日本の国民の半数以上が低所得者?
厚生労働省の統計(国民生活基礎調査)をもとに、年収を1000万円以上の高所得者、500万円から1000万円の中間層、500万円以下の低所得者と3つの区分に分けると、なんと低所得者が全体の6割も占めています。国民の半数以上が低所得者ということです。あまりの低所得者の多さに私は愕然としました。
「2022年国民生活基礎調査」の結果から、低所得者(500万円以下)の割合が6割もいるというのは、おそらくこのデータだと思います。
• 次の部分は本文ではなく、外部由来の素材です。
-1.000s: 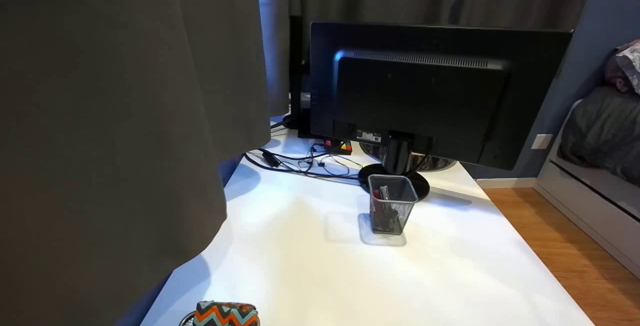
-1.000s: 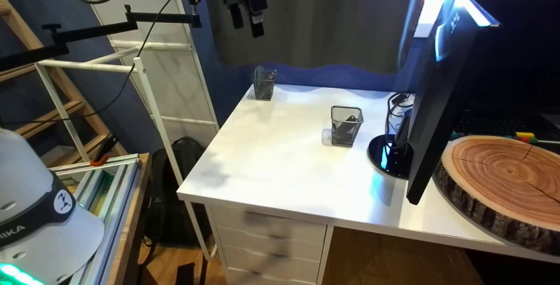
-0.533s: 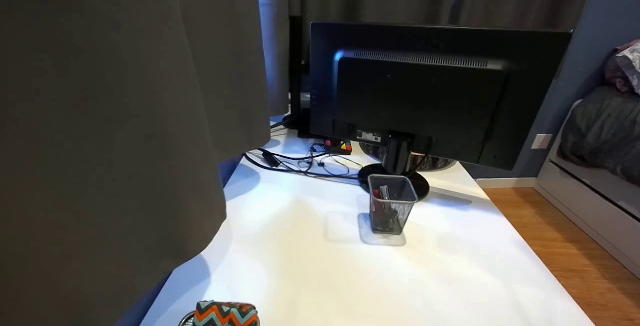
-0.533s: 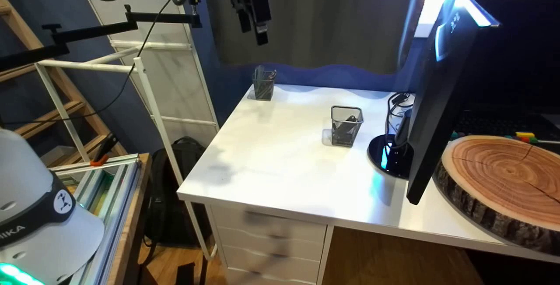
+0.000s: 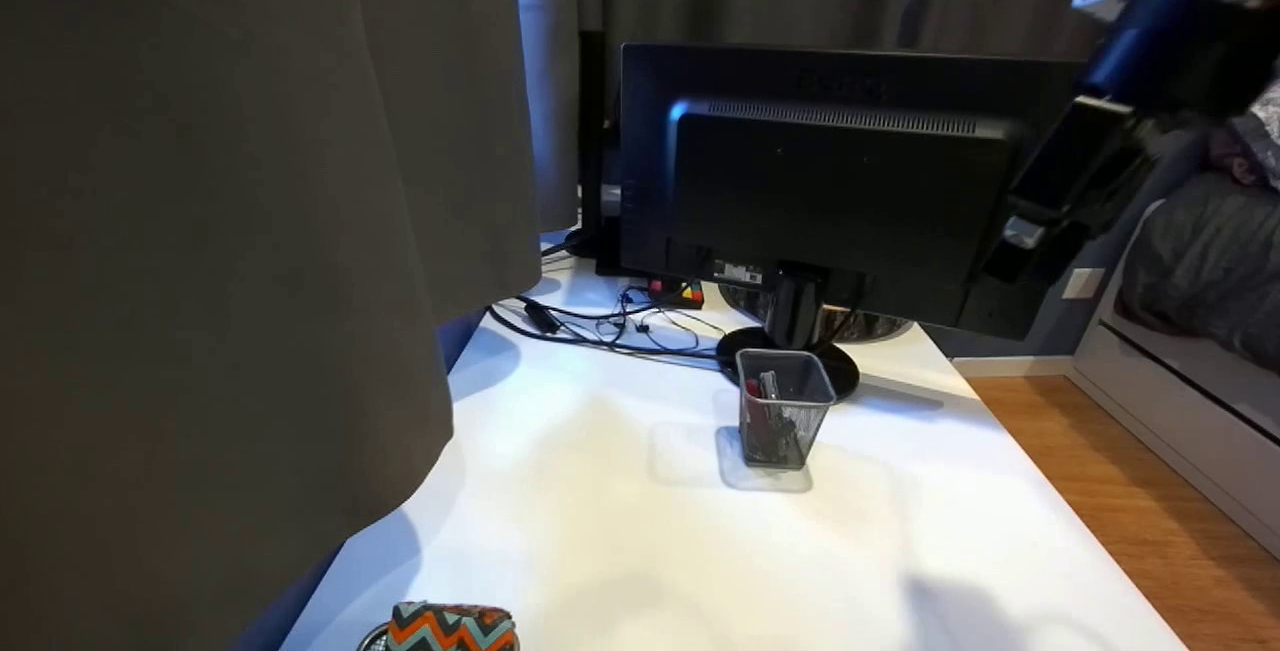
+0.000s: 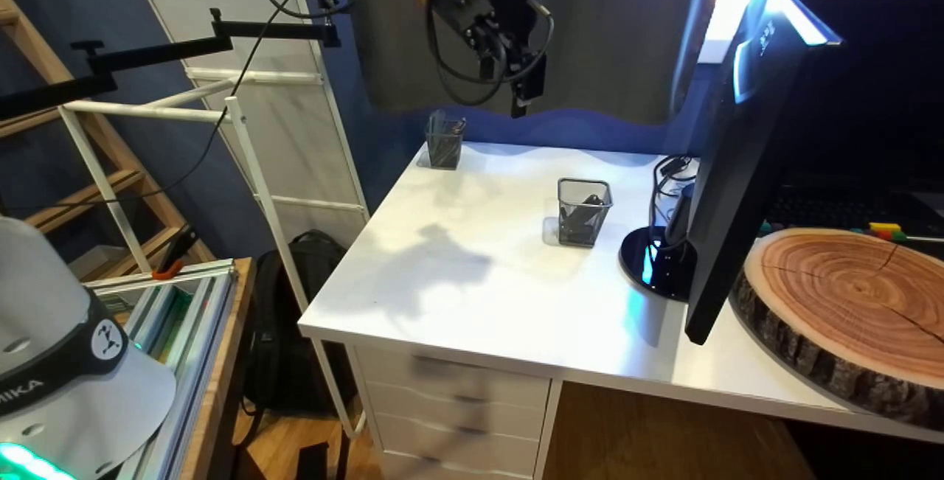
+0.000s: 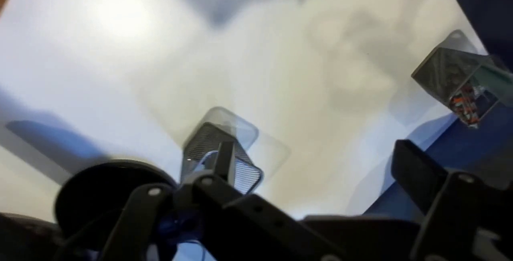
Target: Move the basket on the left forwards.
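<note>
Two dark wire-mesh baskets stand on the white desk. The left basket [image 6: 445, 148] is upright at the desk's far left corner and shows at the right in the wrist view [image 7: 443, 70]. A zigzag-patterned piece [image 7: 465, 102] in orange, white and dark shows in its opening; in an exterior view this piece [image 5: 450, 628] is cut off by the bottom edge. My gripper [image 7: 314, 152] is open and empty. It hangs high over the desk in both exterior views [image 6: 509, 89] [image 5: 1025, 256], apart from both baskets.
The other mesh basket [image 6: 582, 218], holding pens, stands nearer the monitor [image 5: 840, 191]. Cables [image 5: 600, 331] lie by the monitor foot. A wood slab [image 6: 855, 296] is on the desk behind the monitor. A curtain [image 6: 546, 30] hangs along the wall.
My arm and gripper have moved in over the desk, to the right and lower in an exterior view. They have newly entered another view at its upper right. The baskets have not moved.
</note>
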`<state>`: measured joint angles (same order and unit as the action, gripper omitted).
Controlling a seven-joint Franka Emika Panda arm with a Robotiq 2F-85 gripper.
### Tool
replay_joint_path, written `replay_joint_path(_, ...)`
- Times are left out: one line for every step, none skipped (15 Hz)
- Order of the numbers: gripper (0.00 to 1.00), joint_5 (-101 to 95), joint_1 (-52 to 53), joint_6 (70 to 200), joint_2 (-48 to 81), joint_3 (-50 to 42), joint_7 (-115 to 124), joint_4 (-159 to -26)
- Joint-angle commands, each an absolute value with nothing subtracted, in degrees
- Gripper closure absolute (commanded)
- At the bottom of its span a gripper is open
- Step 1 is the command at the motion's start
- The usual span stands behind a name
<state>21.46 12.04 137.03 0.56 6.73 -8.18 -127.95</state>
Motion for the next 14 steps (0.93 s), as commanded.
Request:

日本の全世帯の平均所得金額が545.7万円、その平均所得金額以下が61.6%というデータです。
サラリーマンの1人当たりの平均給与は461万円ですが、それより100万円ほど高いのは世帯収入だから。
一方、世帯収入で200~300万円が最も多いのは、このデータは高齢者世帯を含んでいるからです。
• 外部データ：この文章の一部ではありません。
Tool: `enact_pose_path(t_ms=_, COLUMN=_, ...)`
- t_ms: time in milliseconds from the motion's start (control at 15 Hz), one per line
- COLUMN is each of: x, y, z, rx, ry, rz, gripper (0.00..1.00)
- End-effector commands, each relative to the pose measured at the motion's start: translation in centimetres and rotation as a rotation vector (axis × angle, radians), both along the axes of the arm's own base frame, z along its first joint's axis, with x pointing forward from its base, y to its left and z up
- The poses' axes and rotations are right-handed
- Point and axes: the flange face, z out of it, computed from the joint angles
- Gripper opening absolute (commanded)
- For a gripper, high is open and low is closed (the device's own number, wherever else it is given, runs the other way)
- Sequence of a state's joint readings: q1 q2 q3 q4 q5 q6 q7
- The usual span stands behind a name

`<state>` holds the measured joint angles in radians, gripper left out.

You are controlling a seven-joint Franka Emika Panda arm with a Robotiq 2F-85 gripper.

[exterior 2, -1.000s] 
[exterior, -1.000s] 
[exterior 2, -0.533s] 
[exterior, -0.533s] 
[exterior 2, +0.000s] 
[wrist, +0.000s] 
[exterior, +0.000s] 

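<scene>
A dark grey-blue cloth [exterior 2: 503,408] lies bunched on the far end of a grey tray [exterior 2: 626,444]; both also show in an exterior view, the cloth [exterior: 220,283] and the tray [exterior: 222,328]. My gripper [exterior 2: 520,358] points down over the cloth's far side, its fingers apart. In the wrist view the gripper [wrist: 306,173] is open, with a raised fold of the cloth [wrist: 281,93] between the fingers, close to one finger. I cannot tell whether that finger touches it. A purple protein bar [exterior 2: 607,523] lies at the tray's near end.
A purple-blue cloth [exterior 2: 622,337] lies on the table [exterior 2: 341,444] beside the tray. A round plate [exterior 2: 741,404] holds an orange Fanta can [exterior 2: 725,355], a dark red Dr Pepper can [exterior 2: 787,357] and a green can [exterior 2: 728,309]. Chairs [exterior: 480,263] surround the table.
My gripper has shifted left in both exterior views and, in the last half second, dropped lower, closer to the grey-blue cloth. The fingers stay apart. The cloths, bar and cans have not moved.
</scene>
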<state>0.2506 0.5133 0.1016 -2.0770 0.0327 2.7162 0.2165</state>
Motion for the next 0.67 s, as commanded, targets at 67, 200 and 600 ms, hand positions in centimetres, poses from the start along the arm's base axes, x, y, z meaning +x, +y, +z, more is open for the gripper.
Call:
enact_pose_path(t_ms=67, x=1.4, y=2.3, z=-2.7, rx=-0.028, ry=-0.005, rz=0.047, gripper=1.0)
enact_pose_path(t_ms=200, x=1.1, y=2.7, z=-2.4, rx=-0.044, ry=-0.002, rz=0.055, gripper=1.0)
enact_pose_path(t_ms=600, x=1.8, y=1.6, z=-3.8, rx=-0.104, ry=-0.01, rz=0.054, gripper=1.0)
つまり、高齢化社会によって低所得者が増えているに過ぎないということ。
高齢者世帯以外の平均所得は665.0万円
調査では、高齢者世帯の平均所得は318.3万円、高齢者世帯以外の世帯は665.0万円であることが示されているので、現役世帯の低所得者は6割よりは少ないと推測されます。
また、「世帯主の年齢階級別にみた1世帯当たり-世帯人員1人当たり平均所得金額」では、一人当たりではあまり差がないのことが読み取れます。
夫婦2人で所得1000万円でも、子どもが2人いれば一人当たり250万円になりますからね。
逆に夫婦2人で550万円を中間層、単身で450万円を低所得者と分類するのも違和感があります。
独身者の割合が増えていることで、低所得世帯の数が多くなっているとも言えますか。
相対的貧困率は下がっている
「貧困化が加速」などと、日本の貧困層が増えているような印象で語っていますが、相対的貧困率は2012年の16.1%をピークに微減となっています。
円安や賃金上昇率の低さから、日本が世界の中で相対的に貧しくなっているのは事実ですが、貧困化というとまた違うんですよね。低所得層と貧困層は別ですし。
ただ、中間層が減り低所得層が増えるのはOECD諸国の多くでも起きていることで、日本も確実にそうなっていくでしょう。
元記事は、不安を煽れそうなデータをかいつまんで提示して、不動産投資に誘導するのが狙いなんでしょうね。